* What to do *
Transcribe the entries below exactly, starting with the line that has "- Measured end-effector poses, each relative" and stopping after the line that has "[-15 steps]"; no pictures belong in the copy.
(Given data)
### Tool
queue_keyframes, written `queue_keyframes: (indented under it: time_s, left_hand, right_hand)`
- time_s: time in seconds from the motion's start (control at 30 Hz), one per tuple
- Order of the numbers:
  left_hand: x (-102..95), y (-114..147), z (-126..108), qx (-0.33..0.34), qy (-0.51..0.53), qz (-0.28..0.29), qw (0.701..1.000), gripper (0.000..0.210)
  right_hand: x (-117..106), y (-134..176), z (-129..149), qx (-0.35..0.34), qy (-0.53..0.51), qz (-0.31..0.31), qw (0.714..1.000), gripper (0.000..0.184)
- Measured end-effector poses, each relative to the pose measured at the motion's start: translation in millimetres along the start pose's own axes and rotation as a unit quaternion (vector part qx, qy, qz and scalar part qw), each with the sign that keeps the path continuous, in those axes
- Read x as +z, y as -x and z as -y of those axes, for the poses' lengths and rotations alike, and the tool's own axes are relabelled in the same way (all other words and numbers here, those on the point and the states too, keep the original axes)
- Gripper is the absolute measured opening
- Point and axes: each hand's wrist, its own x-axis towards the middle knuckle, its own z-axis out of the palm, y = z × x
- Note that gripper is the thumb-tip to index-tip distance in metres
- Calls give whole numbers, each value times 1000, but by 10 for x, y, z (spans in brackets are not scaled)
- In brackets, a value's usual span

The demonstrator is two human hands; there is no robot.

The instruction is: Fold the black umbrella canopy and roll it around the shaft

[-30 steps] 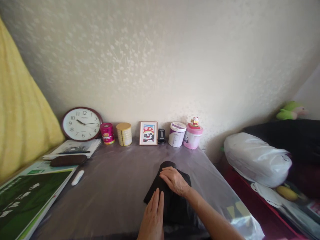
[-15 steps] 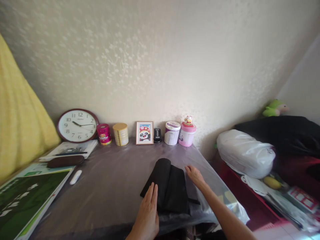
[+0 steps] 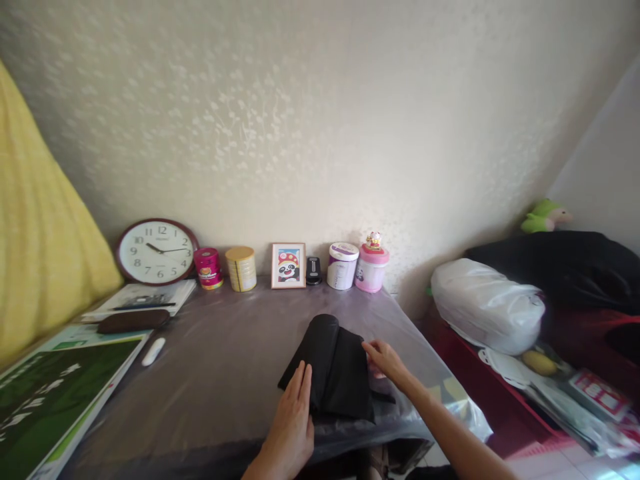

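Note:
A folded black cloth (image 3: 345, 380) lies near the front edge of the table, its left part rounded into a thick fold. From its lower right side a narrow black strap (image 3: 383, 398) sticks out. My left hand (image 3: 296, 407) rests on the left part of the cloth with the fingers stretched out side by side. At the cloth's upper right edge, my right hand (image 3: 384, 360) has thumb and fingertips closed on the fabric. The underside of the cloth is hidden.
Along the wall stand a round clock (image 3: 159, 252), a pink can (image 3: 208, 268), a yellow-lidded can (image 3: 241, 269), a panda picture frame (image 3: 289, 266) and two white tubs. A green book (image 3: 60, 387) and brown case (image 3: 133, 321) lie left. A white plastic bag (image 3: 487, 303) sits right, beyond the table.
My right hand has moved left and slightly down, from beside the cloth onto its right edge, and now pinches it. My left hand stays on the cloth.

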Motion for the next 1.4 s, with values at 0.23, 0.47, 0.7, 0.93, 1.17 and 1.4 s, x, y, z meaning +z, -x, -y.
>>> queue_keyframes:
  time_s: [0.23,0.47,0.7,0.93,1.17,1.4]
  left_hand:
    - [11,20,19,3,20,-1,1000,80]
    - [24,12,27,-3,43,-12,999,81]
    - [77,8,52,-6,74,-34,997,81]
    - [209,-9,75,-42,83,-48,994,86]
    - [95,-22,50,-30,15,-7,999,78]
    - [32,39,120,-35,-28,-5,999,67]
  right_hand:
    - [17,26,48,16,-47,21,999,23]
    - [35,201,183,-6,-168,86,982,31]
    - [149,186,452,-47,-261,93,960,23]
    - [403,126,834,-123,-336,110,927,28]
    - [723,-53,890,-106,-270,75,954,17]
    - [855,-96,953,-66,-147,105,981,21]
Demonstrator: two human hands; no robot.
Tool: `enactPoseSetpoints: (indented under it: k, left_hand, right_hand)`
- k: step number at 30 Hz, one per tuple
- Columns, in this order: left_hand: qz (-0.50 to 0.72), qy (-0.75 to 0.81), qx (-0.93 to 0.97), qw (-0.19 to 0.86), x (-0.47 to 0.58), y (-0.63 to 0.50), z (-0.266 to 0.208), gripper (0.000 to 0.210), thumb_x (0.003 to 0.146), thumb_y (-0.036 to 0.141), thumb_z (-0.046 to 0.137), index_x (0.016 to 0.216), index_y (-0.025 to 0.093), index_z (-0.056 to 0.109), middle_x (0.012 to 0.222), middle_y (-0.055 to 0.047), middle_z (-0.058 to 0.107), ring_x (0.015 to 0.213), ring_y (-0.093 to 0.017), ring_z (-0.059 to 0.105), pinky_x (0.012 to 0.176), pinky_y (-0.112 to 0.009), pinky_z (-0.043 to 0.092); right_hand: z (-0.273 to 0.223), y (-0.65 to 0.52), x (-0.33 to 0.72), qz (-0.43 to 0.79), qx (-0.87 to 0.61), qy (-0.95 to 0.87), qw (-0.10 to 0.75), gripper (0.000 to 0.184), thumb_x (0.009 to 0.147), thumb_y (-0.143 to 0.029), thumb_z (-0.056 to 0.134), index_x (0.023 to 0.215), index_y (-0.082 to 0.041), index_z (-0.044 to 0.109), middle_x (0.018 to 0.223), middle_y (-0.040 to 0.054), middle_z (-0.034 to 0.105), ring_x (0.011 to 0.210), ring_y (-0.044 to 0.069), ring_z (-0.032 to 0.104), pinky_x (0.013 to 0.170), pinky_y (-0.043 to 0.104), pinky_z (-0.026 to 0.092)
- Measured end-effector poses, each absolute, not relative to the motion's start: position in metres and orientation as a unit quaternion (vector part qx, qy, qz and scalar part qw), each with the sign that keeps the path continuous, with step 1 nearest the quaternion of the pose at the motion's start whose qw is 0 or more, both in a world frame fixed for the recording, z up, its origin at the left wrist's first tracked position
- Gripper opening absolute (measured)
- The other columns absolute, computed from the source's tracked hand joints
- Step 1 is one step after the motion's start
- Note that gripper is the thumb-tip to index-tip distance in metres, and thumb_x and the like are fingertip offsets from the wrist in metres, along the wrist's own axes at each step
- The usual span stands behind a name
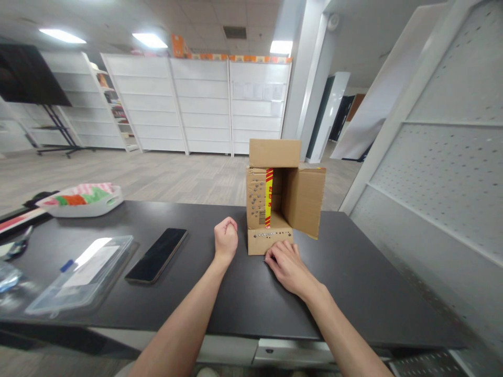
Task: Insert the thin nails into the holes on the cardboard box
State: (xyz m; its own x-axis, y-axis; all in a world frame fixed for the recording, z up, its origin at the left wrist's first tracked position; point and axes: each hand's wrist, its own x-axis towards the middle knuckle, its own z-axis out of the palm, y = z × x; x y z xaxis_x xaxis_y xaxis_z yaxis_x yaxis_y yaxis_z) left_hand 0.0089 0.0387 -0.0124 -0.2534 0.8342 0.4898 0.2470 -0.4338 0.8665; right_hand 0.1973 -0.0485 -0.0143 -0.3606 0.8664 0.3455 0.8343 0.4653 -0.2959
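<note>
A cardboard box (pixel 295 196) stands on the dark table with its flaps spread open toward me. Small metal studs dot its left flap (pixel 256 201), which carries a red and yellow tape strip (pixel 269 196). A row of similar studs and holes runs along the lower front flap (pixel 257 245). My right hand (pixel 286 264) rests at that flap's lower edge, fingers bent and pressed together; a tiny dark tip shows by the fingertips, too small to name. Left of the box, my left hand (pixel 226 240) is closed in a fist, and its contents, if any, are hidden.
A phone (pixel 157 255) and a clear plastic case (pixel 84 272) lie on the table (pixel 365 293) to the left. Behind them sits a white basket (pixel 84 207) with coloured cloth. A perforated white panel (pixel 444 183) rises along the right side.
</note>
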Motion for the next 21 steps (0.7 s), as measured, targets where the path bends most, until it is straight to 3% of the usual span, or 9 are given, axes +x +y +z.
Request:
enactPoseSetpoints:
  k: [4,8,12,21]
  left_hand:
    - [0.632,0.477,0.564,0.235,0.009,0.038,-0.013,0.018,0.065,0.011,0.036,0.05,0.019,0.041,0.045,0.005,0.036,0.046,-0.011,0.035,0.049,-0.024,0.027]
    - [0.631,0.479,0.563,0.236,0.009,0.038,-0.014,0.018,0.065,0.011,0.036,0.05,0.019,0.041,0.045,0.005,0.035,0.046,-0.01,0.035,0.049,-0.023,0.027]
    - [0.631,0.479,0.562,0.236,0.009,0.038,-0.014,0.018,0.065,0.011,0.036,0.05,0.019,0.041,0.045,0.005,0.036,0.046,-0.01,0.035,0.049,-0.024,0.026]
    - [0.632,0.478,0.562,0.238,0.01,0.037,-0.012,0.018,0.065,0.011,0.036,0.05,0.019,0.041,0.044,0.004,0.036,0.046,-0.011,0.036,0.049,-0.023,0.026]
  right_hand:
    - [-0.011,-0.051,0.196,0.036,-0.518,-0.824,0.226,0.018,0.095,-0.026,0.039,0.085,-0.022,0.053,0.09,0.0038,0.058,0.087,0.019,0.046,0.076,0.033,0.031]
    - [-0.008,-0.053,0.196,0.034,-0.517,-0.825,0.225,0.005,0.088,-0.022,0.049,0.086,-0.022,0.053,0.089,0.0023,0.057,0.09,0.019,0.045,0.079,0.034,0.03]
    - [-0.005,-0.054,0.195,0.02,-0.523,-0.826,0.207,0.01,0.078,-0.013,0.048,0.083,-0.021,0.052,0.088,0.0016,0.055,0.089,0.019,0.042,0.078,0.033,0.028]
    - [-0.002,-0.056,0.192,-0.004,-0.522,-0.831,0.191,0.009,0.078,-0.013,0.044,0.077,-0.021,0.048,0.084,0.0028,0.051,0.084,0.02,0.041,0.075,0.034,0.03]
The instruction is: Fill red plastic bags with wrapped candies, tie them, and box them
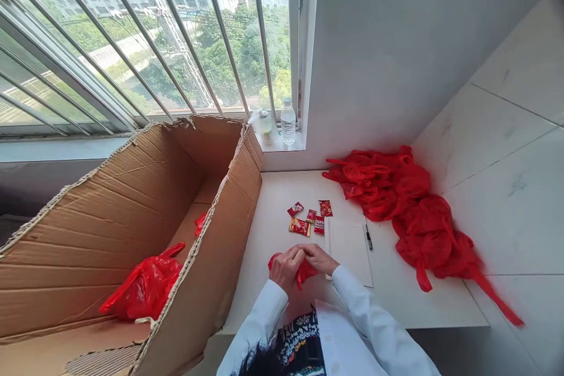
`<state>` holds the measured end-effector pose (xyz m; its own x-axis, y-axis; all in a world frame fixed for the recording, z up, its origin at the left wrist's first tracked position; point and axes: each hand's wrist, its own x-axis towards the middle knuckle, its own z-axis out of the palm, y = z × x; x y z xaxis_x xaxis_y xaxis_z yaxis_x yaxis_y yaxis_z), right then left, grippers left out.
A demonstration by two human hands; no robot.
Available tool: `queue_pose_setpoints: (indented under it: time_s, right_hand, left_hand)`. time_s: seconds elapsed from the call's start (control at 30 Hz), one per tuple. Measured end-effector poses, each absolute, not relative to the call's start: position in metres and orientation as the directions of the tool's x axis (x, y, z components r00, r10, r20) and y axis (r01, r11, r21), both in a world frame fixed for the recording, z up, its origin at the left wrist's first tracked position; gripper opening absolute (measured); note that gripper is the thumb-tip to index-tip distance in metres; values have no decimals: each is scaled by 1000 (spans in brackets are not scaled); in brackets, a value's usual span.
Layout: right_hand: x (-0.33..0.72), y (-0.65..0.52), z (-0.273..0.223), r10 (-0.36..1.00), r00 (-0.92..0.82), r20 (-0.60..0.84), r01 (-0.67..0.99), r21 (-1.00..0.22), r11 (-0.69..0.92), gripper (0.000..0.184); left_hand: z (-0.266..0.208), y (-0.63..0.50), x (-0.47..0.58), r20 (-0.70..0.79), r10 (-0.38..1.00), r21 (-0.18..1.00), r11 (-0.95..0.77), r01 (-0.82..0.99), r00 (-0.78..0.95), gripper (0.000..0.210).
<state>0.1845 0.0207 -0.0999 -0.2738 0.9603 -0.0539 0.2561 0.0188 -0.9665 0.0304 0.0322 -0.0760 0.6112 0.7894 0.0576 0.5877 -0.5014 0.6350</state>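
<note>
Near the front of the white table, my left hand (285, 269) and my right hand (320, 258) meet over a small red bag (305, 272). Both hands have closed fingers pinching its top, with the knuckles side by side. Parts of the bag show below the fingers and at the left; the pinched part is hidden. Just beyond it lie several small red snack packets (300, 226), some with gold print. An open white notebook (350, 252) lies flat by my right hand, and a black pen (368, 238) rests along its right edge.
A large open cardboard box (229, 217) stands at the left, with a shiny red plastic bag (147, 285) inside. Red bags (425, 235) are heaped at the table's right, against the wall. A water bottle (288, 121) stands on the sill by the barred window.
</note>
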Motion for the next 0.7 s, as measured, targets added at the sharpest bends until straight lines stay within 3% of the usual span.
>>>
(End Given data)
* Answer section *
- Measured end-effector poses, each relative to the pose measured at the motion's start: translation in millimetres along the start pose's own axes and rotation as a unit quaternion (vector part qx, qy, qz and scalar part qw), each with the sign that keeps the path continuous, in those axes
- Read x as +z, y as -x and z as -y of those axes, for the poses' lengths and rotations alike, and the tool's own axes are relabelled in the same way (all other words and numbers here, those on the point and the states too, keep the original axes)
- Gripper is the absolute measured opening
- Point and axes: each hand's wrist, its own x-axis towards the middle knuckle, its own z-axis out of the palm, y = z × x
- Note that gripper is the thumb-tip to index-tip distance in metres
- Calls give whole numbers, each value times 1000, but by 10 for x, y, z (spans in brackets are not scaled)
- In brackets, a value's usual span

The demonstrator is two human hands; there is no robot.

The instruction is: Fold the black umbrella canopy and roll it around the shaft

[-30 steps] 
[-15 steps] 

This response is complete, and nothing else is pending.